Mess with that formula by opening the oven door for a quick peek or faffing with the garnish before serving and doom is inevitable.

This dish which is surrounded with so much mystique is really just a simple matter of gently combining a flavoured sauce – cheese, strawberry, salmon, whatever – with stiffly beaten egg whites, baking it undisturbed and serving it promptly. Mess with that formula by opening the oven door for a quick peek or faffing with the garnish before serving and doom is inevitable. This type of soufflé was invented in the late 18th century and was mentioned in Louis Ude’s The French Cook in 1813 as promising ‘a new method of giving good and extremely cheap fashionable suppers at routs and soirées.’

Franca Brasserie Stephanie Clifford-Smith

Franca Brasserie

If you hate the way dining out has lost its sense of occasion and long for a venue that justifies dressing up then this glam addition to the Potts Point dining scene could be for you. Sure you’ll be admitted, even welcomed, in crumpled linen and sneakers but you’ll feel right at home sliding into a green velvet banquette in something plucked from the smart end of the wardrobe. You’ll also coordinate with the posh passionfruit soufflé with almond craquelin and popcorn ice cream (AUD $18), a delicious exercise in textural mastery.

Address: 81 Macleay Street, Potts Point, Sydney.
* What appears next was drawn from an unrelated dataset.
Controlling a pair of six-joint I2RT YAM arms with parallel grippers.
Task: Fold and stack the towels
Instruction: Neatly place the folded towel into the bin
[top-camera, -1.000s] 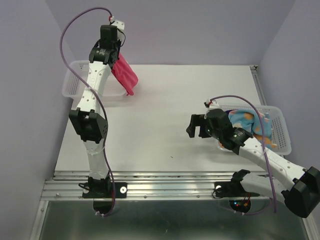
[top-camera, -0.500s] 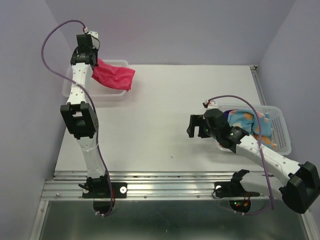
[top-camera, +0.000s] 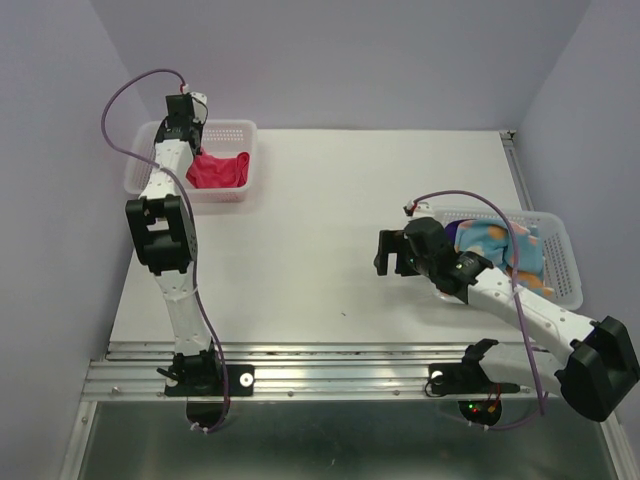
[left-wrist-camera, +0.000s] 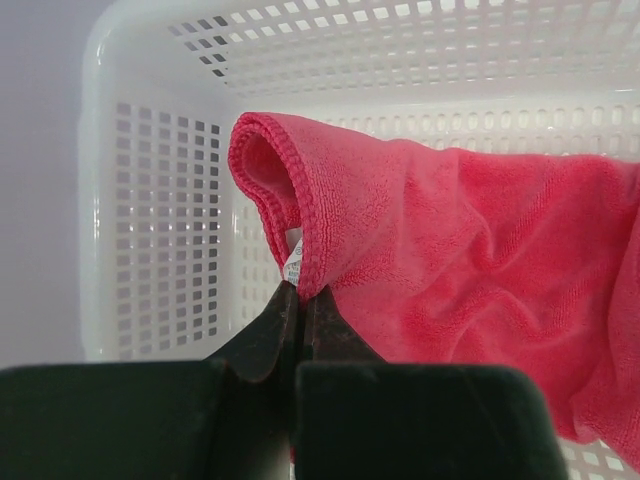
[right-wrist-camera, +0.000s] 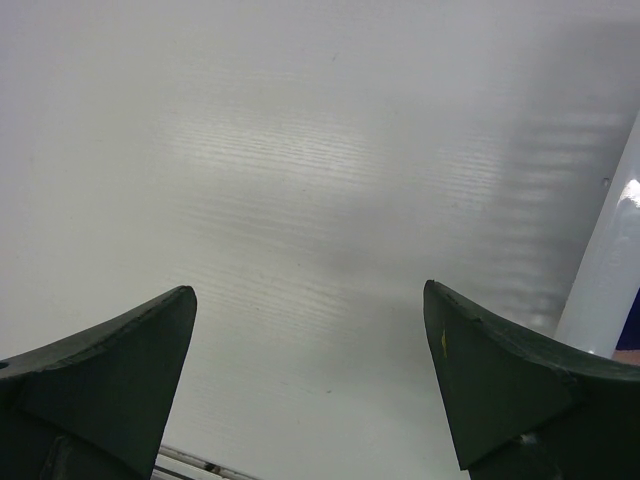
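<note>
- From above, far left corner of the desk (top-camera: 320, 250): white mesh left basket (top-camera: 245, 128) with the magenta-pink towel (top-camera: 220, 170) lying crumpled inside it.
- Same view: left arm stretched from the near edge up to that corner, left gripper (top-camera: 193, 158) lowered into the basket at the towel's left end. Too small here to judge the jaws.
- Same view, along the right edge: right basket (top-camera: 565, 262) heaped with the light blue dotted towel (top-camera: 495, 240). A bit of the dark purple towel (top-camera: 463, 232) shows at its left, and a scrap of orange cloth (top-camera: 540, 285) at the near side, too little visible to say more.
- Same view: right gripper (top-camera: 383, 252) just left of the right basket, over bare desk, apart from every towel.
- Left wrist view: left gripper (left-wrist-camera: 298, 300) pinched tight on the hemmed edge of the magenta-pink towel (left-wrist-camera: 450, 240), both dark tips pressed together. A small white tag (left-wrist-camera: 292, 266) pokes out just above them.
- Same view: hem curled into a loop above the tips, the rest of the cloth spreading rightward across the left basket (left-wrist-camera: 150, 200), with mesh wall behind and to the left.
- Right wrist view: right gripper (right-wrist-camera: 310, 300) spread wide, fingers (right-wrist-camera: 120, 370) far apart at the lower corners, only bare white desk (right-wrist-camera: 300, 150) between them and nothing held.
- Same view, right border: slanted white edge (right-wrist-camera: 610, 260), cannot tell what.
</note>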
Telephone: +61 2 9167 2921

Felix

Little wonder this most classic of French bistros should have not one, but two soufflés on its menu – a Gruyère one for entree (AUD $23) and a mandarin and lime one (AUD $22) for dessert. The nutty cheese one is the more serviceable, but equally good, twice-cooked variety but we were here for the traditionally executed dessert one. Naturally, for this you must wait because it won’t wait for you. The tightrope walk between citrus tang and sweetness is as successful with the soufflé as it is with the goat cheese crème fraîche sorbet on the side and the lime notes in the Loire Coteaux du Layon made with botrytised chenin blanc (AUD $18/170).

Address: 2 Ash Street, Sydney. Telephone: +61 2 9114 7303

Regatta Rose Bay

You might detect the fragrance of the passionfruit soufflé (AUD $18) just before it lands in its little copper saucepan, a ball of luxurious ice cream rippled with white chocolate its simple accompaniment. Yes of course soufflés are meant to be light but this one is almost, literally, inhalable it’s so full of air. It’s astonishing it manages to carry the flavour so well. By all means, engage with the sommelier but as his knowledge of the dessert wines was theoretical, the advice faltered. The soufflé needs something sweeter than the 2016 Pressing Matters R69 Riesling.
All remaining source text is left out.